Panelist on BBC’s “World Have Your Say” Eid al-Fitr Program
BBC: July 17, 2015
Commenting on Germany’s national broadcast of Muslim prayer on the Islamic holiday, and on Islamophobia in America: “I think gestures like this are really important because they not only normalize Islam and Muslims to the public, but they also say to Muslims, ‘you’re welcome here, you’re valued here.'”
“UK Muslims Decry Move to Host Prophet Muhammad Exhibit”
Al Jazeera: July 3, 2015
Azad Essa wrote: “But many commentators say the cartoons of Prophet Muhammad have little to do with free speech. In June, Jordan Denari, a research fellow at Georgetown University’s Center for Muslim-Christian Understanding, said that sharing cartoons of the prophet contributed ‘to an existing climate of fear in which Muslims are seen as a threat – a climate that endangers Muslims in the West.'”
“Catholic college students benefit from Muslim presence“
The Catholic Standard: September 18, 2012
“When (my friend) would get up and pray early in the morning and pray late at night, it definitely made me want to have that kind of commitment in my own prayer life,” Denari said. “I really credit her and the Muslim community for my desire to re-engage in my Catholic community.”
“Interreligious dialogues: A student-directed effort at Georgetown”

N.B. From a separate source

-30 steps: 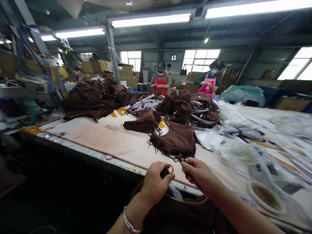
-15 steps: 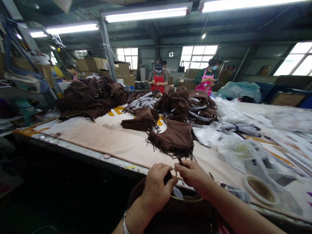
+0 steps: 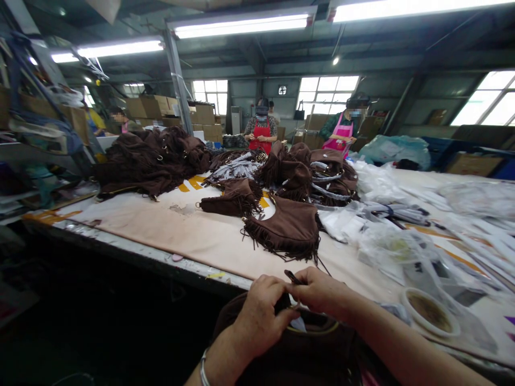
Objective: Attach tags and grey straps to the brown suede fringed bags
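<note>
A dark brown bag [image 3: 293, 354] with a gold zipper edge is low in the view, below the table's front edge. My left hand [image 3: 263, 313] is closed on the bag's top beside its opening. Close against it, my right hand [image 3: 317, 289] pinches a dark strip [image 3: 293, 277] whose end sticks up past the fingers. A bit of pale lining or paper shows in the opening under the hands. Beyond them on the table lies a brown fringed bag [image 3: 287, 222], with a smaller fringed piece [image 3: 231, 199] at its left.
The pale table [image 3: 161, 230] holds a brown heap [image 3: 153, 158] at left and more bags [image 3: 306, 171] at the back. Plastic wrapping [image 3: 402, 241] and a round dish [image 3: 430, 312] are at right. Two people in aprons stand across the table; others are farther left.
My right hand has moved slightly down and in against my left hand. The dark strip tilts more to the left, and the ring seen between the hands is now mostly covered.
</note>
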Motion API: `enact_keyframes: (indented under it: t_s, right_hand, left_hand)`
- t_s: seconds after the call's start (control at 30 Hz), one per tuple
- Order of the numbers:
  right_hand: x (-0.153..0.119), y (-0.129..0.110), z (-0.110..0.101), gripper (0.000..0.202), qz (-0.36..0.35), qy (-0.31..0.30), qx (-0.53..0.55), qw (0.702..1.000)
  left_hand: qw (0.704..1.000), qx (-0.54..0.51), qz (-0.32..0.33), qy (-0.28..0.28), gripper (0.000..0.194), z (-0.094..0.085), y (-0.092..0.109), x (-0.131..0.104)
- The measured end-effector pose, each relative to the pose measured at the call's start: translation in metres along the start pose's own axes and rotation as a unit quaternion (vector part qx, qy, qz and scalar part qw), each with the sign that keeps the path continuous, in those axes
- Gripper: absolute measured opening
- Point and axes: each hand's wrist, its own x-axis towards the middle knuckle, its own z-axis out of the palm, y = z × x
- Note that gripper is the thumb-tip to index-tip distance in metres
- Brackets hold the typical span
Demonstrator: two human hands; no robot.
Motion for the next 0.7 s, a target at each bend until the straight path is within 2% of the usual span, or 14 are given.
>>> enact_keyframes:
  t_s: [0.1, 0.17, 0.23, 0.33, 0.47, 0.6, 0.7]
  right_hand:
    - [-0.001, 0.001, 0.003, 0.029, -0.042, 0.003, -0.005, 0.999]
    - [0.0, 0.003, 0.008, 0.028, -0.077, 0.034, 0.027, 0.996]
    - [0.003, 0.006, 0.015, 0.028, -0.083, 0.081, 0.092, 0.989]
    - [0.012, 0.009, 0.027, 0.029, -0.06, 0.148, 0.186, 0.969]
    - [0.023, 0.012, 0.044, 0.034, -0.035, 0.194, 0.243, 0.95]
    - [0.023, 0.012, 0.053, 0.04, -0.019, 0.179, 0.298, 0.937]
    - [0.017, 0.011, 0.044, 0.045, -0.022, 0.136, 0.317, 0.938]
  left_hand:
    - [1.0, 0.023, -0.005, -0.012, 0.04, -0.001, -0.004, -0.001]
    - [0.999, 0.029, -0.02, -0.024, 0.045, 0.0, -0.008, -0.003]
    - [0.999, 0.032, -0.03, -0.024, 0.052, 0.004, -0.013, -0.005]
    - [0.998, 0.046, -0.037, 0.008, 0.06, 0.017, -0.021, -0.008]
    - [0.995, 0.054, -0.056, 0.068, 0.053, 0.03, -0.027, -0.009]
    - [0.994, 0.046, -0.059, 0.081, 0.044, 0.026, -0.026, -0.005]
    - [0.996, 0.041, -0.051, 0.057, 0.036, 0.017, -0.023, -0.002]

Georgetown University: October 4, 2011
“I feel like my experience at Georgetown has really been shaped by my interaction with the Muslim community. Seeing the beauty in that community has helped me look for that in Catholicism.”
“Blessed are the peacemakers” (Radio)
American Catholic Radio: September 5, 2011
“I was really upset post-9/11 that I was seeing such a poor portrayal of Islam and Muslims in the media, and I didn’t know many Muslims in high school, but the few that I did didn’t fit the profile or the stereotype that was being perpetuated in the media, and I was really frustrated by that. That’s why I started to get interested in Islam and interreligious dialogue and creating better understanding of Muslims in the West.”

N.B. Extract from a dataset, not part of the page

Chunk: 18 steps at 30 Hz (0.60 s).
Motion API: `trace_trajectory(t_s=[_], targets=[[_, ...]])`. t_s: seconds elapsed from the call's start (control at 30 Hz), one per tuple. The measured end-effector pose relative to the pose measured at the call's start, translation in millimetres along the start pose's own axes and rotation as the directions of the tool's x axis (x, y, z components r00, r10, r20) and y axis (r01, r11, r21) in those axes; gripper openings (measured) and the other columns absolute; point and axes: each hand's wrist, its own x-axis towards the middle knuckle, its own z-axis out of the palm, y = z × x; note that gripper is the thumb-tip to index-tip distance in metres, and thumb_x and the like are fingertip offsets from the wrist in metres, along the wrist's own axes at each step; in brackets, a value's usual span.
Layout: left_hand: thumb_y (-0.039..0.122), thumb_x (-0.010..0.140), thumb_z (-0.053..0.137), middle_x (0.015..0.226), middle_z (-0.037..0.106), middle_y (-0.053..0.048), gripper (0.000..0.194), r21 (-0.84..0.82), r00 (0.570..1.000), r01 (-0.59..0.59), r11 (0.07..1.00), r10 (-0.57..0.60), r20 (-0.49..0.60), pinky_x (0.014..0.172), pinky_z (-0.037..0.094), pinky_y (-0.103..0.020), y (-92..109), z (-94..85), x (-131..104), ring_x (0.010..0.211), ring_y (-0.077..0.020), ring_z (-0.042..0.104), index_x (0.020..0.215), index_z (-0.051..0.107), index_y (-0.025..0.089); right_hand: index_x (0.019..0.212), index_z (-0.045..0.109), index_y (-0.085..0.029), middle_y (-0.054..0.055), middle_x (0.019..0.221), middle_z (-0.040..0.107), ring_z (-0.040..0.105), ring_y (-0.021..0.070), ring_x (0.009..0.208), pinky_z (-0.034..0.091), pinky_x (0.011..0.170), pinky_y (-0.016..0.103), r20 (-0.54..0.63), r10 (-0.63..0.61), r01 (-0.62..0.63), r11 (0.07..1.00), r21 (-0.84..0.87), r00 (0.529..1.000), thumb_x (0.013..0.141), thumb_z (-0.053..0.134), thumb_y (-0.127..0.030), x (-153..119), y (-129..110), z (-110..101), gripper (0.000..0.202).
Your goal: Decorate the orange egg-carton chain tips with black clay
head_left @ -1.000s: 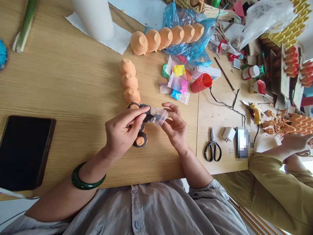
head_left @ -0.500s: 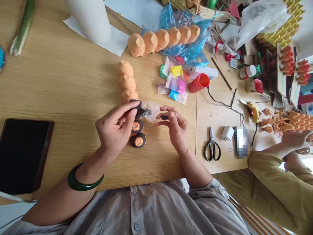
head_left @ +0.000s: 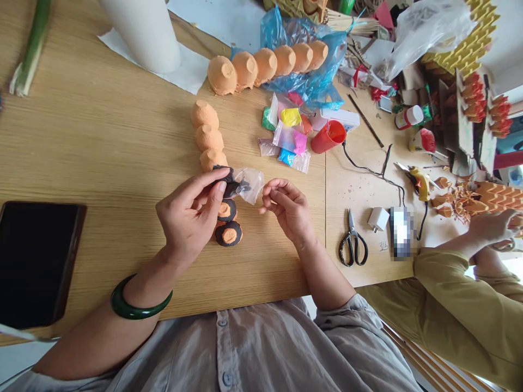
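My left hand (head_left: pixel 188 212) pinches a small clear plastic bag (head_left: pixel 254 182) between thumb and forefinger, with soft black clay (head_left: pixel 235 187) inside it. Just right of the bag's mouth is my right hand (head_left: pixel 288 209), its fingers curled in and pressed together; whatever they may hold is hidden. Below the bag lie two orange egg-carton cups with black rings around their tops, the lower cup (head_left: pixel 229 234) in full view and the upper cup (head_left: pixel 226 210) partly behind my left hand. Plain orange cups (head_left: pixel 210 137) run in a column above it.
Another row of orange cups (head_left: pixel 265 66) stands by a blue plastic bag (head_left: pixel 327 81). Coloured clay packets (head_left: pixel 290 136), a red cup (head_left: pixel 328 136), scissors (head_left: pixel 353 242) and a glue gun (head_left: pixel 419 182) lie rightward. A co-worker's hand (head_left: pixel 494 226) is far right; a tablet (head_left: pixel 38 261) lies left.
A black piece seen between my right fingers earlier no longer shows, and those fingers have curled in tighter. My left hand keeps its hold on the bag. The whole view has shifted slightly.
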Motion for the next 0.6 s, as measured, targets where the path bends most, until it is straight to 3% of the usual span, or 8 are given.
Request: trace_trajectory(t_s=[0.1,0.2,0.3,0.4,0.6], targets=[[0.024,0.111,0.073,0.117,0.092,-0.003,0.020,-0.010,1.000,-0.031,0.999,0.031,-0.006,0.085,0.070,-0.024,0.8,0.4,0.9,0.093,-0.0171,0.087,0.123,0.089,0.026,0.098,0.075,-0.021,-0.006,0.076,0.058,0.053,0.0092,0.063,0.065,0.058,0.024,0.028,0.044,-0.043,0.999,-0.031,0.999,0.087,0.083,-0.033,-0.7,-1.6,-0.1,0.018],[0.019,0.109,0.074,0.113,0.092,-0.004,0.022,0.001,0.995,-0.098,0.995,0.098,-0.020,0.082,0.069,-0.023,2.7,0.7,2.3,0.091,-0.0166,0.087,0.124,0.089,0.024,0.098,0.076,-0.020,-0.006,0.075,0.052,0.046,0.0088,0.060,0.064,0.054,0.025,0.046,0.059,-0.057,0.997,-0.046,0.997,0.091,0.084,-0.049,-1.3,-2.3,2.5,0.031],[0.017,0.109,0.074,0.109,0.092,-0.005,0.022,0.022,0.988,-0.153,0.988,0.153,-0.030,0.078,0.069,-0.024,3.6,1.3,3.0,0.090,-0.0173,0.087,0.122,0.089,0.024,0.091,0.074,-0.020,-0.006,0.073,0.053,0.048,0.0091,0.056,0.062,0.048,0.026,0.102,0.110,-0.101,0.991,-0.091,0.989,0.089,0.087,-0.067,-1.9,-0.8,5.5,0.049],[0.015,0.108,0.074,0.111,0.092,-0.005,0.022,0.042,0.982,-0.188,0.981,0.189,-0.006,0.077,0.069,-0.023,2.4,1.5,2.3,0.089,-0.0168,0.088,0.122,0.089,0.023,0.079,0.067,-0.021,-0.006,0.070,0.055,0.052,0.0080,0.051,0.055,0.044,0.024,0.135,0.149,-0.126,0.978,-0.168,0.980,0.086,0.091,-0.070,-4.3,0.3,7.2,0.056],[0.016,0.107,0.076,0.110,0.092,-0.003,0.020,0.073,0.980,-0.198,0.977,0.199,-0.003,0.083,0.068,-0.023,0.4,1.2,1.8,0.090,-0.0161,0.088,0.120,0.089,0.025,0.067,0.062,-0.021,-0.008,0.059,0.046,0.046,0.0056,0.045,0.038,0.043,0.020,0.017,-0.072,0.074,0.939,-0.337,0.997,0.091,0.090,-0.061,-9.1,-8.7,2.3,0.055]])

“Interreligious dialogue is important to create peace and harmony and prevent conflict and things like that. But I think it’s also so important because it can be enriching to us as Catholics because we do have things that we can learn from others who aren’t Catholic or Christian.”
“Muslim, Catholic students learn about others’ faith—and their own”
Catholic News Service: May 11, 2011
She said the on-campus residence with 24 Christian and Muslim students provides plenty of opportunities for “unstructured dialogue,” which, as she put it, “often happens when I should be studying for my econ(omics) exam.” (Discussing Georgetown’s Muslim Interest Living Community.)
Jordan was quoted along with Eboo Patel, the founder of the Interfaith Youth Core.